BK channels (for big K+) have the largest single-channel conductance of all K+ selective channels, being 250–300 pS in symmetrical 150 mM KCl (8, 17–20). Like most K+ channels of lower conductance, BK channels have a tetrameric structure, with four α subunits forming functional channels. BK channels also have the same selectivity filter sequence (GYG) found in most other K+ channels of lower conductance (21). Thus, the question arises as to why the conductance of BK channels is so big.
Previous experimental and theoretical work has suggested that charged residues located in the vestibules and pores of ion channels can play a major role in controlling the unitary conductance through an electrostatic mechanism (22–30). Such rings of fixed charge could increase the concentration of the permeating ions in the vestibules of the channels, leading to increased availability of ions to transit the selectivity filter, which would increase the unitary (single-channel) conductance.

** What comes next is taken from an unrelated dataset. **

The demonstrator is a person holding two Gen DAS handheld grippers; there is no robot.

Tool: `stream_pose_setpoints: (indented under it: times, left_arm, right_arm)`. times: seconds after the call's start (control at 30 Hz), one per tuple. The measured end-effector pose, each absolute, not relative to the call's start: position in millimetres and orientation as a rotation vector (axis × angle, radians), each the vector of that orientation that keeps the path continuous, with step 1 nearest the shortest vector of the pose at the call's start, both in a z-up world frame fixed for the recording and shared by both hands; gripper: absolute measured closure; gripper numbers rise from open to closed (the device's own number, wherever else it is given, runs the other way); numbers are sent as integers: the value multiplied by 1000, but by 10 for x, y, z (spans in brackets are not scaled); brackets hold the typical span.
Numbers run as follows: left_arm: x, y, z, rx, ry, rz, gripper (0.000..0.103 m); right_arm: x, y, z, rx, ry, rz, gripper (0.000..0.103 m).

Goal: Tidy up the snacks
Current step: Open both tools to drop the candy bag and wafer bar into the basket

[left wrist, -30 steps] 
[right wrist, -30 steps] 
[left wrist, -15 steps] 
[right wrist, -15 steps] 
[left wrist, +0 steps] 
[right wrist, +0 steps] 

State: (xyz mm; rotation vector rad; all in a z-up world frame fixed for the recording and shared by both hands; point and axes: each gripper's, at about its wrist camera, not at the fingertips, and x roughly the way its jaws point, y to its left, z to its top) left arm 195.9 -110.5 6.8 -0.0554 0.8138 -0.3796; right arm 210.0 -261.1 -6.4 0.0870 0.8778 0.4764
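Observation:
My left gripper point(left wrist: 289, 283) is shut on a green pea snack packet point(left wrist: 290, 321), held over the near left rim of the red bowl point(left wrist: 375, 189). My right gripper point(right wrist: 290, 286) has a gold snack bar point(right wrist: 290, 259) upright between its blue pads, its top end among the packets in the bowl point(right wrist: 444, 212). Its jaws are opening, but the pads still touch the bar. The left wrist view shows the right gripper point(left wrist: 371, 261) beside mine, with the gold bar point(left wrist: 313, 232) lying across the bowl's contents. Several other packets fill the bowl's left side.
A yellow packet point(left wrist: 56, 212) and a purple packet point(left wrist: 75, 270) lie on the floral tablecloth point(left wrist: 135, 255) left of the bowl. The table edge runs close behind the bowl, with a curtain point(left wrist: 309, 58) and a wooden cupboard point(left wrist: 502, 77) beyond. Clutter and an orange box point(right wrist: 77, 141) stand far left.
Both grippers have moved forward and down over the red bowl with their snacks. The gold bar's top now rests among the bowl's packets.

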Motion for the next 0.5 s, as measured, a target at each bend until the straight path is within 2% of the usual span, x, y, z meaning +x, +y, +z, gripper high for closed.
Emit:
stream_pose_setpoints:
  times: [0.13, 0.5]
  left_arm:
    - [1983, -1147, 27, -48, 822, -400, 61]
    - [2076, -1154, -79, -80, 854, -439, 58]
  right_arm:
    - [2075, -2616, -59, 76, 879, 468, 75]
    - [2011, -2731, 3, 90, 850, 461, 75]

In this study we show by comparison of the sequence of BK channels to
lower-conductance K+ channels and to a bacterial K+
channel (MthK) crystallized in the open state
(31) that BK channels have a
ring of eight negatively charged glutamate residues at the entrance to the
intracellular vestibule that are missing in lower-conductance K+
channels. We find that the single-channel conductance decreases progressively
as the net charge in the ring of charge is changed from -8 to +8. This effect
of charge on conductance is abolished at high intracellular K+
(), indicating that the ring
of charge increases conductance by concentrating K+ in the
vestibule through an electrostatic mechanism. The concentration of
K+ in the vestibule by the ring of charge is found to be equivalent
to that achieved by increasing the K+ in the bulk intracellular
solution from 150 to 500 mM. This simple electrostatic mechanism was found to
double the conductance of BK channels for outward currents, which is the
direction of K+ current for physiological conditions.

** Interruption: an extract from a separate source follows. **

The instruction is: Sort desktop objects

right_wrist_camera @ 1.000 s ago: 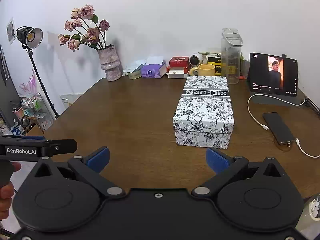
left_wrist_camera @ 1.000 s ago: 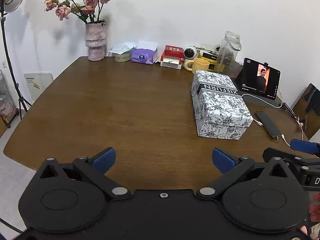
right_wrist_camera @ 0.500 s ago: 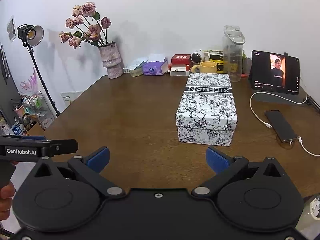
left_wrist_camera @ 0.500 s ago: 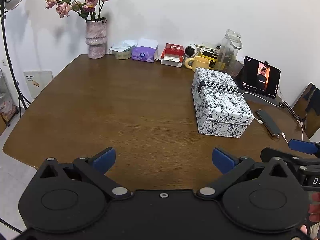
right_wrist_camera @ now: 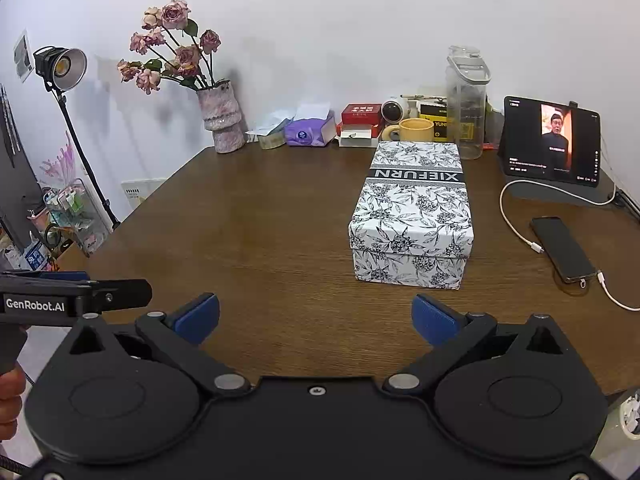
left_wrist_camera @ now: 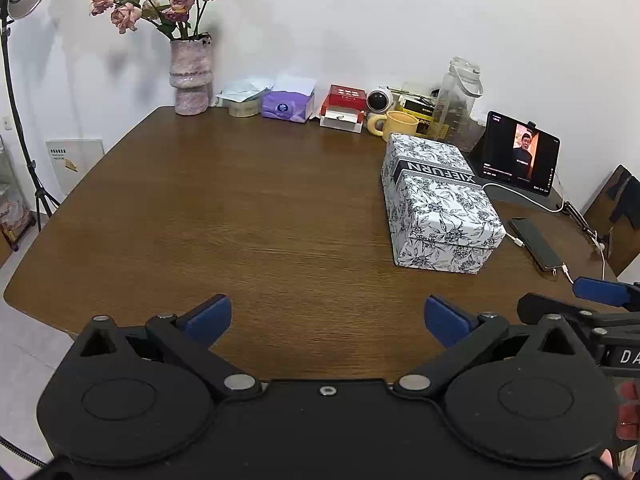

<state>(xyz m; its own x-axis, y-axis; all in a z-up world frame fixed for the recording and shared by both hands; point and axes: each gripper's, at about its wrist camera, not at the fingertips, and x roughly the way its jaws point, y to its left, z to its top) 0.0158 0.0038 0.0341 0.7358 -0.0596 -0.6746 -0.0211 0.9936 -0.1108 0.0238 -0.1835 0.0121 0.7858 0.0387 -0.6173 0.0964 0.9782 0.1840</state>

We observe that outward and inward single-channel current amplitudes through BK channels are symmetrical in symmetrical 150 mM KCl solution over the examined range of voltage, from -250 mV to +250 mV. The ring of charge is found to have little effect on inward currents, while doubling the outward single-channel currents. Thus, without the ring of charge, BK channels become inwardly rectifying channels.
Materials and Methods
Expression and Mutagenesis. The construct encoding the WT BK channel used in these experiments (mSlo1 in pcDNA3) was kindly provided by Merck. This construct was initially cloned by Pallanck and Ganetzky (32) (GenInfo Identifier no. 487796) and then modified by Merck (33) to remove all 5′ noncoding sequence up to the second potential initiation site (1–940 was removed). The cRNA was transcribed by using the mMessage mMachine kit (Ambion, Austin, TX) and injected in Xenopus laevis oocytes at ≈0.5–2 ng per oocyte, 2–8 days before recording (34). Mutagenesis was carried out by using the Quick-Change XL site-directed mutagenesis kit (Stratagene) and checked by sequencing.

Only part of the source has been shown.